Beijing’s role in war eclipsed by later political division of ideological camps

By Robert A. Manning Source:Global Times Published: 2015-9-6 18:58:01

The outcome of WWII shaped China's fate and major power relations. The Allied victory helped propel the Communist Party of China (CPC) to power and pushed the Kuomintang (KMT) off the Chinese mainland. Ironically, the outcome also severed the active US collaboration with Mao and Zhou Enlai that had been a significant feature of the Pacific war.

US diplomats at the time were impressed with the discipline, organization and vigor of the Communists, and often critical of the shortcomings of the KMT, even though they shared a deeper political affinity with them.

It was the combined national efforts of both the Nationalists and Communists that contributed to the victory over Japan. But as the war wound down, US diplomacy tried to reconcile the two Chinese parties into a united front government. But in the end, a host of factors led that effort to fail and the US to gravitate toward the Nationalists. Thus, the US and China were estranged for 27 years until Richard Nixon revived the Sino-American relations in 1971.

Among historians, debate continues about both the KMT and the CPC respective contributions to the war against Japan in the Pacific region.

Some argue that had the US continued its cooperation with Mao and the CPC, history might have turned out differently, and China might have had a very different relationship with both the US and the USSR. 

This is disputed by others, as in a recent book by Richard Bernstein, China 1945. He sifts through the historical records and suggests that Joseph Stalin's exit from Manchuria, US ties to the Nationalists, and the CPC agenda and ideology positioned China to move in the direction it did: toward Moscow and away from Washington.

For a China enduring a century of humiliation, being allied with the victors in both world wars did not yield many of the hoped benefits of victory. One of the fruits of victory was that of permanent membership on the UN Security Council. In the conception of the UN, then US president Franklin Roosevelt envisioned China as one of the "four policemen" (the US, UK, USSR and China) who would serve as the guardians of global security.
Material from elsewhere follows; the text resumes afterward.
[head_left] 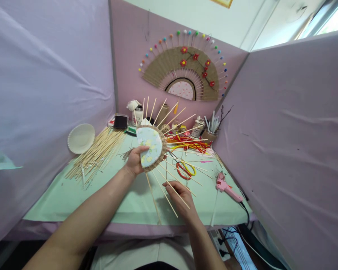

In the aftermath of the inter-Chinese conflict in the years immediately following WWII, the distance grew between Washington and Beijing, then firmly ensconced in the socialist camp. Over time, China's tensions with the USSR and Nixon's belief that China was an important independent power critical to the future of Asia, led to the US opening to China and the overcoming of the postwar estrangement. So it is no surprise, that as Rana Mitter characterized it in a 2013 book, China was the "Forgotten Ally."